7.Bölüm

0 0 0
                                    

"Ben.. Buralı değilim."

Kısaca hayat hikayemi anlattım. Babamın beni zorla evlendirmek istediğini ve diğer ayrıntıları atlamıştım.

"Baban buraya gelmek istemene ne dedi peki?"

"Şey.. Pek de yorum yapmadı, biraz rahat birisi."

"Anladım."

Hava soğumaya başlayınca içeri girdik. Odama çıkıp dinlenmeye karar verdiğimde Uraz gelmeyeli birkaç saat olmuştu.

Dış kapı yüksek sesle açılınca korkuyla yerimden sıçrayıp Ayşe teyzenin yanına indim. Merdivenlerin yarısındayken duyduğum ses beni durdurmaya yetmişti.

"Merhaba, genç bir kadını arıyoruz. Bu evde olduğu ihbarını aldık.."

Koşarak yukarı çıktım. Ayak sesimi duymamış olmalarını umarak ardiye'ye girdim ve kapıyı kilitleyip duvara yaslandım. Ağzımı elimle kapattığımda yukarı çıkan adamların ayak sesini duyuyordum.

"Bakın, gerçekten kimse yok evde. Ben oğlumla yaşıyorum.."

Ayşe teyze onları durdurmaya çalışıyordu ama adamlar dinlemedi, sırayla odaların kapısı açılıyordu. Gerginlikten ağlamamak için zor duruyordum. Adımlar benim olduğum odaya yaklaşınca çaresizce etrafıma baktım. Eski tahta sandalyeyi kapıya dayadım ve kutuların üzerine çıkıp küçük camdan aşağı baktım.

İkinci kattan çalıların üzerine atlarsam en fazla ne olabilirdi ki?

Herhangi bir risk Barış'ın adamlarının eline düşmekten daha iyidir.

Son bir nefes aldım ve gözlerimi kapatıp nefesimi tutarak kendimi çalıların üzerine bıraktım.

Panikle ayağa kalkmaya çalıştım ama bu sarsıntı bana fazla gelmişti. Cok zamanımın olmadığı gerçeğiyle yüzleşerek arka bahçenin çıkışına koşmaya başladım, atladığımda ayağımı burkmuş olmam işleri daha da zorlaştırıyordu.

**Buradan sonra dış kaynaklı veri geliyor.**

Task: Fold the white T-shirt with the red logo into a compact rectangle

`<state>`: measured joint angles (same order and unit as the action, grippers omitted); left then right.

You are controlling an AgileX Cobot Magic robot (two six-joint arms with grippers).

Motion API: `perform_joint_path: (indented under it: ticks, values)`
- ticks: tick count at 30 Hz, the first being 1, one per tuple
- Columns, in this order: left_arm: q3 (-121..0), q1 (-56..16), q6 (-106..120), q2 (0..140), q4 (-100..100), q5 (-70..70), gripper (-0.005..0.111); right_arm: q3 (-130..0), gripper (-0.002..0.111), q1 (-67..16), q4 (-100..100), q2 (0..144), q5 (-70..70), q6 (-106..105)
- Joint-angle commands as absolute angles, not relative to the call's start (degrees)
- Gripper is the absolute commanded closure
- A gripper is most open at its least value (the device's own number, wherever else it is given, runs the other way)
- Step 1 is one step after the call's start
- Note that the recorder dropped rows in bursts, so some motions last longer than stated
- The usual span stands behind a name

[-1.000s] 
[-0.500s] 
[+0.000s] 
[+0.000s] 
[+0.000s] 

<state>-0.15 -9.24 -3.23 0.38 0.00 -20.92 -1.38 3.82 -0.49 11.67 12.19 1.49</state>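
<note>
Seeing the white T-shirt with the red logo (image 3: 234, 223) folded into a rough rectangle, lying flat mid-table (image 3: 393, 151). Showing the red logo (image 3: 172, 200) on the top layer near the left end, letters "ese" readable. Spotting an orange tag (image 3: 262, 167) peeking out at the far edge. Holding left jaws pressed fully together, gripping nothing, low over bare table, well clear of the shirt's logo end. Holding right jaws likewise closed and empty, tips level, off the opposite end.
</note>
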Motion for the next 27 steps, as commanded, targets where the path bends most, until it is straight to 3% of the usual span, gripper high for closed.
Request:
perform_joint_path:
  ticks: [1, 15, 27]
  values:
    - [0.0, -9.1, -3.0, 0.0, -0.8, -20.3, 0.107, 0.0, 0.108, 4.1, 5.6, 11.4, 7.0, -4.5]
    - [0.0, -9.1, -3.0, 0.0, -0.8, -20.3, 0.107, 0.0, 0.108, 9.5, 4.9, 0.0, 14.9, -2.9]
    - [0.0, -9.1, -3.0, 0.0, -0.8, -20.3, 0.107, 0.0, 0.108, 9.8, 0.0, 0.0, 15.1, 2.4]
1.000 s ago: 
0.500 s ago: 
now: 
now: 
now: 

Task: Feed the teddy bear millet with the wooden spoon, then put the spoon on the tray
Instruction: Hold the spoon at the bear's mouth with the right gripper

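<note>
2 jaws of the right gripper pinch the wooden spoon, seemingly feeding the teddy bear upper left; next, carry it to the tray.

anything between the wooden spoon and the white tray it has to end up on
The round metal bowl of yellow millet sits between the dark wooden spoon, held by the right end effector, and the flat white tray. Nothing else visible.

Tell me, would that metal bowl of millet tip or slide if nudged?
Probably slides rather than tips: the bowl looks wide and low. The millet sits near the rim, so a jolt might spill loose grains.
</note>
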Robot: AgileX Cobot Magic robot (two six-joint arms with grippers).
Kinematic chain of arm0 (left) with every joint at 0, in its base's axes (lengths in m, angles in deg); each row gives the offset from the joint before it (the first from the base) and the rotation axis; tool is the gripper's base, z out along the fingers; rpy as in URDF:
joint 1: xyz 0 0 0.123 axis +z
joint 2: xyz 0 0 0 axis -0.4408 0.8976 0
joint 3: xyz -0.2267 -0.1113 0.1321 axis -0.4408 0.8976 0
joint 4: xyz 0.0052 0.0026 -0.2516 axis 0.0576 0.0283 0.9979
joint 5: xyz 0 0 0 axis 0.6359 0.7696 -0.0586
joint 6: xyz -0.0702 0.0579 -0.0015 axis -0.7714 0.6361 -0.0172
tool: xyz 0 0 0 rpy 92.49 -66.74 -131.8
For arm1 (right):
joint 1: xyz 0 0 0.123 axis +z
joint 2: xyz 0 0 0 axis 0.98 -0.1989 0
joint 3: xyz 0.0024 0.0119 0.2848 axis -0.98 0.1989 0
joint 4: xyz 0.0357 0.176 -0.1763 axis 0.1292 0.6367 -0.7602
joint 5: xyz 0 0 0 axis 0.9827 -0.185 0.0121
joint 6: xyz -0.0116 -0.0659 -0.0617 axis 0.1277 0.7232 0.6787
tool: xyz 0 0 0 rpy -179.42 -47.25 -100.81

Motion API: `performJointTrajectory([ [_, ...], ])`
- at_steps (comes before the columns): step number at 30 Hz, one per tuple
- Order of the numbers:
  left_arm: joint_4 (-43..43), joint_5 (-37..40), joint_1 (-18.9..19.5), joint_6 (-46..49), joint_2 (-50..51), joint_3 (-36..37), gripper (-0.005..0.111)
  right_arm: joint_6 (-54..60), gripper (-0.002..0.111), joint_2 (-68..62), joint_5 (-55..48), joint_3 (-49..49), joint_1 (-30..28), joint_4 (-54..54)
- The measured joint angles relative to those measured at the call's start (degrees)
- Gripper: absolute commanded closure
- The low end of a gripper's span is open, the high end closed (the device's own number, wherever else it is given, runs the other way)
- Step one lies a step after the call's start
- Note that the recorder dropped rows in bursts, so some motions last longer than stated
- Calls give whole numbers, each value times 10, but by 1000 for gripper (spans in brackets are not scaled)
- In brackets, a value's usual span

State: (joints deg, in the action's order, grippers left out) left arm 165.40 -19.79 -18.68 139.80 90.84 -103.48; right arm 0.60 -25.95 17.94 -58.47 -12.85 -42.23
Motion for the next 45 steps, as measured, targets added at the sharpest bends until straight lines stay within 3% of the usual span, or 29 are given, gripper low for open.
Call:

Arka bahçenin demir kapısını ittirdim ve dışarı çıktım.

"Yine de azmini değerlendireceğim."

"Barış?"

"Bence o kadar da korkunç birisi değilim be Pare, artık kaçma benden."

"Senden.. Senden nefret ediyorum.."

"Hmm.. Bunu düşüneceğim. Daha doğrusu.. Bunun ne kadar umrumda olduğunu düşüneceğim. Alın kızı."

Son iki kelimesini duyar duymaz yanındaki adamlar arkamı dönmeme bile izin vermeden beni kollarımdan tuttu.

"Ne oldu? Uraz bu sefer seni kurtaramıyor mu? Ah pardon.. O şuan senden daha kötü bi durumdaydı.."

"Ona ne yaptın? Bu ailenin hiçbir suçu yok, beni aldın işte.."

"Fedakâr kızım benim.. Ama en büyük fedakarlığı ne zaman yapacaksın biliyor musun? Bu akşam o imzayı attığında."

"O imzayı asla atmayacağım."

"Kızı arabaya alın, bende diğerlerini arayayım. Bakalım Uraz Beyler şuan ne yapıyormuş.."

Beni siyah minibüse bindirdiler. Barış, birkaç dakika telefonda konuştu ve o daminibüse binince gergin bir sessizlikle minibüs hareket etti.

"Komiserimiz çok rahatmış, selamı var."

Benimle dalga geçerken yanağımdan makas almak için elini uzattı, yana kaydım.

"Pare, bırak yan koltuğu, şehrini hatta ülkeni de değiştirsen benden kurtulamayacağının farkına var. Masallarda yaşamıyoruz, oyun da oynamıyoruz. Dolayısıyla beklediğin gibi bir mucize olma ihtimali falan yok tamam mı?"